Bagian 6

2 3 0
                                        

🎀🎀

'Kamu tidak pernah gagal membuatku tetap dekat di sampingmu.'

****

Senjana membuka mata, menatap sekitar yang terlihat cukup asing baginya. Senjana menduduki dirinya di tepi brankar, menatap ujung kakinya yang terbungkus kaos kaki. Ia menghembuskan napas panjang, Senjana melewatkan jam pelajaran Bahasa Inggris peminatan. Padahal ia sudah bersusah payah mengerjakannya, alasannya terlambat juga karena tidur terlalu malam hanya untuk mengerjakan tugas Bahasa Inggris. Tapi lihatlah sekarang, semuanya sia-sia.

Tubuh Senjana tersentak kecil ketika seorang laki-laki menyibak tirai yang menjadi pembatas antar brankar di UKS. Alam muncul dari balik tirai itu membawa sepiring nasi goreng, dia menatap Senjana yang terduduk di sana dengan wajah pucat.

"Kalau Ayah kamu tahu, bisa-bisa aku yang dimarahi." Alam menarik kursi yang berada di bawah brankar.

"Kenapa kamu yang dimarahi?" tanya Senjana menatap laki-laki di hadapannya.

"Karena sudah menghukum anaknya sampai pingsan di tepi lapangan.
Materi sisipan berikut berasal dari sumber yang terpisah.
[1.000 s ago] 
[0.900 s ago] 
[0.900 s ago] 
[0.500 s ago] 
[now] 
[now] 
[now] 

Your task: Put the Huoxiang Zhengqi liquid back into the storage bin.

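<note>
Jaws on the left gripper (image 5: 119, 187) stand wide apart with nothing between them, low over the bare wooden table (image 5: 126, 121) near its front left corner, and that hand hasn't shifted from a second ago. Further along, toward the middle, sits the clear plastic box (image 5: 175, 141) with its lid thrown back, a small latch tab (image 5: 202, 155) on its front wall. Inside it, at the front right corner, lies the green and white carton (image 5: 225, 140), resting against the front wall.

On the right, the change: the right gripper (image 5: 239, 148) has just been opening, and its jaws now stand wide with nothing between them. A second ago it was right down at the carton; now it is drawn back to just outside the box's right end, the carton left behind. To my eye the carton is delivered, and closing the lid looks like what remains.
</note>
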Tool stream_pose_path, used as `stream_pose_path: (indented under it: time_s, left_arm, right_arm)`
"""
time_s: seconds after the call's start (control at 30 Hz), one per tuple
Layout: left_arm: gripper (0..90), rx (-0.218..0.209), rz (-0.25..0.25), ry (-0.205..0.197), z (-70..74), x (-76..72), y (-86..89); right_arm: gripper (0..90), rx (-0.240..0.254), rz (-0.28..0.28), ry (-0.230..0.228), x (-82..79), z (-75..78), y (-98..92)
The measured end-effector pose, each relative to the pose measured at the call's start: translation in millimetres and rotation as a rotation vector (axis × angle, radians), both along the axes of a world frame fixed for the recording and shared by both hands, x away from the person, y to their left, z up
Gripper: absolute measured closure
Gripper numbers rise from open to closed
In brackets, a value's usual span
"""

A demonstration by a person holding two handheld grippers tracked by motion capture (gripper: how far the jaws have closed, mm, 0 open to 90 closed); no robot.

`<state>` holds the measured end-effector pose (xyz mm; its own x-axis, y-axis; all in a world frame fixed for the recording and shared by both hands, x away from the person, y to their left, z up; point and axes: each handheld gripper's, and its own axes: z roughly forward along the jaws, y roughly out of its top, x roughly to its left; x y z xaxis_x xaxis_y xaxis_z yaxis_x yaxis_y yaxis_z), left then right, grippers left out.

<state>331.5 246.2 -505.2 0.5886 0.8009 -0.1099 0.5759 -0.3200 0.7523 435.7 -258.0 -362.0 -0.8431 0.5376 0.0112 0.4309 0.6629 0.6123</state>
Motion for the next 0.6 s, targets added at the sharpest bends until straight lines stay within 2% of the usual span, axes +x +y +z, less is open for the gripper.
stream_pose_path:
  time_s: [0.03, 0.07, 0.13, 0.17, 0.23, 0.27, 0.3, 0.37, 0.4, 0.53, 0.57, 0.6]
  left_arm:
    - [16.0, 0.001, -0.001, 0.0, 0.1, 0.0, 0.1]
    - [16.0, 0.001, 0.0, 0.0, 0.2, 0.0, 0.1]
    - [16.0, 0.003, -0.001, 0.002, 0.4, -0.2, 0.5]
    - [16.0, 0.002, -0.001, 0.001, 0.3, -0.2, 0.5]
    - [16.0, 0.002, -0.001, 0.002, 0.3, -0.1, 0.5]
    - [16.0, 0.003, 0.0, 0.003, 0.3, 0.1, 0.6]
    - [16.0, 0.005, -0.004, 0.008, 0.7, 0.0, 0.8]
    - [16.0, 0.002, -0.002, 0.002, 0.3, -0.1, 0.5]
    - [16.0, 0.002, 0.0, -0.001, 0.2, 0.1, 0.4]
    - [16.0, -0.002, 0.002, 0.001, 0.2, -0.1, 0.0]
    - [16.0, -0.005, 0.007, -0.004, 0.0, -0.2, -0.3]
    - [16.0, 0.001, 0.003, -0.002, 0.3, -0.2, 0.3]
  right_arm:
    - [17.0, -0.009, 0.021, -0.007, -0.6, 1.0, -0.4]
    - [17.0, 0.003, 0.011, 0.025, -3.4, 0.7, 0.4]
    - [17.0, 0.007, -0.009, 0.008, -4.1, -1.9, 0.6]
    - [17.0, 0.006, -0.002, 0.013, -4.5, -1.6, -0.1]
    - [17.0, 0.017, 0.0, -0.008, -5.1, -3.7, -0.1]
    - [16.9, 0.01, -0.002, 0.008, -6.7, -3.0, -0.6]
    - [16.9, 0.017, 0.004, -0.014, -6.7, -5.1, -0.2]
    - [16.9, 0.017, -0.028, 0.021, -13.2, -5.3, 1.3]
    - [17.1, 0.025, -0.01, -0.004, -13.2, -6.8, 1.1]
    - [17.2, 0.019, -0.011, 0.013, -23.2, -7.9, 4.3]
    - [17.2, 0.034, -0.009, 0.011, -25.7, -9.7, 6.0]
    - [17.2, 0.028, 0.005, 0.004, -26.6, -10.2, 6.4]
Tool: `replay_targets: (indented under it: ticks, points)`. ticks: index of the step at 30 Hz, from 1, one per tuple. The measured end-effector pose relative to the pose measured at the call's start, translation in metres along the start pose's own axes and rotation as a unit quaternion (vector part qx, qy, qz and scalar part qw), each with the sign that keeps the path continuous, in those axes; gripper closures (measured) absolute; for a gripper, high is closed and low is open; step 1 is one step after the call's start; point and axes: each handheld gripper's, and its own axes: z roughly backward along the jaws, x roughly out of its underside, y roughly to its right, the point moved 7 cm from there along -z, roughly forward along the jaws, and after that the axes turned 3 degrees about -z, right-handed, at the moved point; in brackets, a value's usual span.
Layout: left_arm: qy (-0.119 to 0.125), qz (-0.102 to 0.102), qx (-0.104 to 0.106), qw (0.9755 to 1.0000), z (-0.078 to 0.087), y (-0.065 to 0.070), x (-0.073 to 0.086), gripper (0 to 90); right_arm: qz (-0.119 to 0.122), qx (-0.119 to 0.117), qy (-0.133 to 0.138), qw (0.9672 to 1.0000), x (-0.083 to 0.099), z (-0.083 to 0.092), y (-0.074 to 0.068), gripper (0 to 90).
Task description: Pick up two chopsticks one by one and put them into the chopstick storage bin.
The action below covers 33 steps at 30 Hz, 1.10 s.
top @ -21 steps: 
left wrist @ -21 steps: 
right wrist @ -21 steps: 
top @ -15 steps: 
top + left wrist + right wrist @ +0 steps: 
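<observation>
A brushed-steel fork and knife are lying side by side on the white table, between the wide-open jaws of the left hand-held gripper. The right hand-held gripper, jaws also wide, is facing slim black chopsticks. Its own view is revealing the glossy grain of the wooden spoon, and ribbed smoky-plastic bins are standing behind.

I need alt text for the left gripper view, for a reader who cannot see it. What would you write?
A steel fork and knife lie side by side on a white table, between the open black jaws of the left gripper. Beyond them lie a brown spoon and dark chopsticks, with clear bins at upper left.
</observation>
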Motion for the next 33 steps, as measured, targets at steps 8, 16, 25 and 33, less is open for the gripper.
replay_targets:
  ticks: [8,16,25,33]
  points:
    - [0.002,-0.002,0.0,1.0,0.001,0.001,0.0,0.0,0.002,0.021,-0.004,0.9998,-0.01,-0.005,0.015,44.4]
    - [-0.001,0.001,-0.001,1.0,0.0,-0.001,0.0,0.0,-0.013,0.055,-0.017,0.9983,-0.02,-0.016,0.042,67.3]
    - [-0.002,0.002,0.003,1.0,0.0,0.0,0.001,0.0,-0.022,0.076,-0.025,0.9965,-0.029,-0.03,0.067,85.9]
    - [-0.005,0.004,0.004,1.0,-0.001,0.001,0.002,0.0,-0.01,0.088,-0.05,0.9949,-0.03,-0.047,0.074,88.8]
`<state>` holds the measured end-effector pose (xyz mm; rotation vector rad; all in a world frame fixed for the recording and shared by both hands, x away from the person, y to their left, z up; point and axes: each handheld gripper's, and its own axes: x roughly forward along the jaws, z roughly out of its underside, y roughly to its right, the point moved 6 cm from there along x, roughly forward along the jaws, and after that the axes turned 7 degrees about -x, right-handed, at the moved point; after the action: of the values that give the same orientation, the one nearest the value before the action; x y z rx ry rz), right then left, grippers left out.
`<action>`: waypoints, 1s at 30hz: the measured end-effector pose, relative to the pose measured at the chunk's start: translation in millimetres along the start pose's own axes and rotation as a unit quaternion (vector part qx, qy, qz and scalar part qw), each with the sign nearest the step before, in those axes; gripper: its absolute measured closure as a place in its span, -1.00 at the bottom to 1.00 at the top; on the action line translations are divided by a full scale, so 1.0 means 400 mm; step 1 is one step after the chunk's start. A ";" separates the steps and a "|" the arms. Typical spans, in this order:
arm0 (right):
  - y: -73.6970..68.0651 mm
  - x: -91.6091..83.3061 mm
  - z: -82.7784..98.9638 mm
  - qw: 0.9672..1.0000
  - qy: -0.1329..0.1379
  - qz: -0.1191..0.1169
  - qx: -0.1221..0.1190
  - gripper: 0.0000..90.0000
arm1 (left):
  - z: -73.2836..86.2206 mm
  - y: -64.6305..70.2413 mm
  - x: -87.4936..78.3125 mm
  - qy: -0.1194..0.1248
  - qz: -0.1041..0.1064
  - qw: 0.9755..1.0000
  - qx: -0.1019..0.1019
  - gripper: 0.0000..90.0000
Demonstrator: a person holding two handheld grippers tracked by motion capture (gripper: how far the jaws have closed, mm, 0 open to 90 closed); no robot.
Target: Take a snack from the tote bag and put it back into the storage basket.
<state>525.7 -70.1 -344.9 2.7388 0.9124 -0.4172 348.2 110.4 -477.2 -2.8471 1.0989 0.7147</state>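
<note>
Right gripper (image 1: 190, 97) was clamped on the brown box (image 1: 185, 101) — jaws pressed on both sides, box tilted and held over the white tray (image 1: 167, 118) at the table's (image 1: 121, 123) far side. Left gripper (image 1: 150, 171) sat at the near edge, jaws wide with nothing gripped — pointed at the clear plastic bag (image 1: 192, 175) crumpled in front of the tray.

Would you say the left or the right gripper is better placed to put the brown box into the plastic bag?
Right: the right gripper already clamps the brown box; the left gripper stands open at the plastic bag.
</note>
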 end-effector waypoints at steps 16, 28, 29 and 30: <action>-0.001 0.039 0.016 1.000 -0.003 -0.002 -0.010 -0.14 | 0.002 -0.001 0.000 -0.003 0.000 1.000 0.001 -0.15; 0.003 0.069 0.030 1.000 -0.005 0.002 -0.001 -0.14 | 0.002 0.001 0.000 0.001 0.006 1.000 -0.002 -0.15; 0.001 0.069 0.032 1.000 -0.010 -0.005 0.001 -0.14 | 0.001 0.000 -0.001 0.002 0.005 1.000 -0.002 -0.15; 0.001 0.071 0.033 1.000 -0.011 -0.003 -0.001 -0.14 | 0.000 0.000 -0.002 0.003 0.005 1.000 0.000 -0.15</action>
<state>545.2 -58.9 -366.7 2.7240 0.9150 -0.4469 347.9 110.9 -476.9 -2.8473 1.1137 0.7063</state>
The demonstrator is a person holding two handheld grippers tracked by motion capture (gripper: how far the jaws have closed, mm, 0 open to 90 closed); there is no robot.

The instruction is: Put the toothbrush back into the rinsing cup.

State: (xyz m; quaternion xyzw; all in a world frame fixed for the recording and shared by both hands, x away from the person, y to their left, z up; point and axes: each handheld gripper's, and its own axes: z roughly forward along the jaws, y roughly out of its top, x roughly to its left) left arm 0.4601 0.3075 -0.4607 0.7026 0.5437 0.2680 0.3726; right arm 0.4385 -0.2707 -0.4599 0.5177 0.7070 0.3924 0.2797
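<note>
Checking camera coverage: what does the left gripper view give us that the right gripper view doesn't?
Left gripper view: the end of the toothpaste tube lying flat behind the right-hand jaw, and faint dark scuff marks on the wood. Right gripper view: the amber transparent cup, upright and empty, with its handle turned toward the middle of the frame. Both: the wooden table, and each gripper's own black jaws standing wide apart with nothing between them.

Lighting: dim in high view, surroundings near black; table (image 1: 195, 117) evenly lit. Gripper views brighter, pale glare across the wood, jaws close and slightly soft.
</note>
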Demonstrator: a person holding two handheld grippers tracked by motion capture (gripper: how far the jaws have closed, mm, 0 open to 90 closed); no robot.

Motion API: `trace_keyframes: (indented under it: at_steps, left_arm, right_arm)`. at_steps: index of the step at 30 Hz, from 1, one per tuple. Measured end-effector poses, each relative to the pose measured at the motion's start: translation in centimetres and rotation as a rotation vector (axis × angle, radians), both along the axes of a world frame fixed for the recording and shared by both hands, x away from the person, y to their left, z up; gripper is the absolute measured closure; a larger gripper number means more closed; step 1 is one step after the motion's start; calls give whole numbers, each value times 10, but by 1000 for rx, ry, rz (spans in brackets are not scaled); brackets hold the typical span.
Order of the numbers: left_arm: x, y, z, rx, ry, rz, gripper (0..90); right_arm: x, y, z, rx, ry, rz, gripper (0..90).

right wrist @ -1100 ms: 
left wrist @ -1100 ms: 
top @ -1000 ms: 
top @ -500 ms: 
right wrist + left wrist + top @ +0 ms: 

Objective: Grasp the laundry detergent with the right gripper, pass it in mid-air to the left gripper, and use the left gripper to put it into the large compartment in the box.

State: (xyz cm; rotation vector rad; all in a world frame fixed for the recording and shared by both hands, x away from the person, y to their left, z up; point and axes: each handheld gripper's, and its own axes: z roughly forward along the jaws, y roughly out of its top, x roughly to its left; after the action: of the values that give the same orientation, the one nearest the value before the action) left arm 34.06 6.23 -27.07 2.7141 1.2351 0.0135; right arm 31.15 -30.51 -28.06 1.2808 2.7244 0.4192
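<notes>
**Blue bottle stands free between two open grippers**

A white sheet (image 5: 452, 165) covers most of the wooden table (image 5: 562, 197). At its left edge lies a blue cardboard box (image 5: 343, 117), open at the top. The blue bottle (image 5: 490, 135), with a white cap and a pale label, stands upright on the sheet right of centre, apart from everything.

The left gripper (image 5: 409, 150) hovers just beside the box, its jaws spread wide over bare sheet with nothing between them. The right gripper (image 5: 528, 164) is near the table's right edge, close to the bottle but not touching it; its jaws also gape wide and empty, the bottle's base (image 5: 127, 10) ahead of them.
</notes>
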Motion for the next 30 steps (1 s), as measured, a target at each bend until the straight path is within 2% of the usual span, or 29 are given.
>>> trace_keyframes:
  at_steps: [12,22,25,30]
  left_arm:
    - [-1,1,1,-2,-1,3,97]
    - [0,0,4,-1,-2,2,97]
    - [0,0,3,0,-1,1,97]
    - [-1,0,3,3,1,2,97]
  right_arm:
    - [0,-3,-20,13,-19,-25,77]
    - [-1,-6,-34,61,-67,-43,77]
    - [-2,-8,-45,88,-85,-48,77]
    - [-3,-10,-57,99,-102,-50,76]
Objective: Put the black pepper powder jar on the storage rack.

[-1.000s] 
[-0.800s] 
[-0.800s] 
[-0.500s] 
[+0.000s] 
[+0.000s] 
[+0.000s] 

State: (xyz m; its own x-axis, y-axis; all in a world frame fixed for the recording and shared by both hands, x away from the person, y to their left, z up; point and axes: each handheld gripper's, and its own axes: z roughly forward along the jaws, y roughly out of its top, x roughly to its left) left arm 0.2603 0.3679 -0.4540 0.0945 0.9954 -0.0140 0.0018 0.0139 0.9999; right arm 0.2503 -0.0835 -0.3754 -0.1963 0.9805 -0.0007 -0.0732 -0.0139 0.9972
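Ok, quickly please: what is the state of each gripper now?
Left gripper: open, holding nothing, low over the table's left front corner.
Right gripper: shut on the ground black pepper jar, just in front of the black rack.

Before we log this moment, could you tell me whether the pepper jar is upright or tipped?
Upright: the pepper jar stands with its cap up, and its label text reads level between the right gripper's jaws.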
Harusnya kamu bilang, kalau kamu belum sarapan, nanti Pak Gugun akan memberi hukuman yang lebih ringan dari pada ini." Alam menyodorkan nasi goreng itu. Senjana menerimanya dengan senang hati. Padahal tadi pagi Senjana sudah berjanji akan mengabaikan Alam, namun kini niatnya hilang begitu saja.

"Sudahlah, sudah terjadi. Terima kasih nasi goreng nya." Senjana melahap nasi goreng itu.

Alam memperhatikan gerak-gerik gadis di depannya, membuat Senjana tidak nyaman diperhatikan seperti itu.

"Kenapa? Kamu juga belum makan?" tanya Senjana dengan mulut penuh nasi.

"Aku sudah makan, hanya saja ada satu pertanyaan yang mengganjal di pikiran ku. Tapi sepertinya sudah langsung terjawab." Alam berdiri dari duduknya.

"Apa?" Senjana mendongak, menatap tubuh tinggi Alam.

"Waktu aku menggendong kamu ke sini, tubuhmu seberat karung beras. Tulang punggungku hampir patah. Aku penasaran dalam satu hari kamu makan berapa kali, tapi itu, eh Senjana." Senjana menarik kacu yang melingkar di kera seragam pramuka Alam. Tubuh laki-laki itu sedikit membungkuk.

"Aku tidak seberat itu! Lagi pula aku tidak meminta kamu untuk menggendong ku ke sini," kata Senjana murka.

"Oh begitu, seharusnya tadi aku biarkan saja kamu terlentang di tepi lapangan. Menjadi tontonan para siswa," kata Alam menyeringai.

Senjana melepaskan kacu dari genggaman tangannya, menatap tajam Alam yang sedang merapihkan kacu miliknya.

"Aku sudah kenyang." Senjana menyodorkan piring yang tersisa nasi di atasnya.

"Habiskan, tinggal sedikit lagi." Alam melirik piring ada di tangan Senjana.

"Kamu saja, aku ingin masuk kelas." Senjana menaruh piring itu di atas brankar.

Senjana berdiri dari duduknya, memakai sepatu, lalu beranjak pergi meninggalkan Alam. Laki-laki itu segera mengambil piring bekas Senjana lalu menyusul gadis itu. Alam berlari kecil mengejar Senjana yang sudah berada di depan.

"Baiklah, aku minta maaf. Aku hanya bercanda, kamu tidak seberat itu," kata Alam menarik pergelangan tangan Senjana, membuat langkah mereka terhenti.

"Aku sedikit tersinggung dengan ucapan mu. Tubuh aku seberat karung beras, katamu? Kamu tahu karung beras itu beratnya berapa?" Senjana menghempas kasar tangan Alam.

"Berat karung beras itu bervariasi, Senjana. Yang aku maksud kan itu, karung beras yang beratnya lima puluh kilogram. Bukankah itu berat yang ideal?" kata Alam berdalih.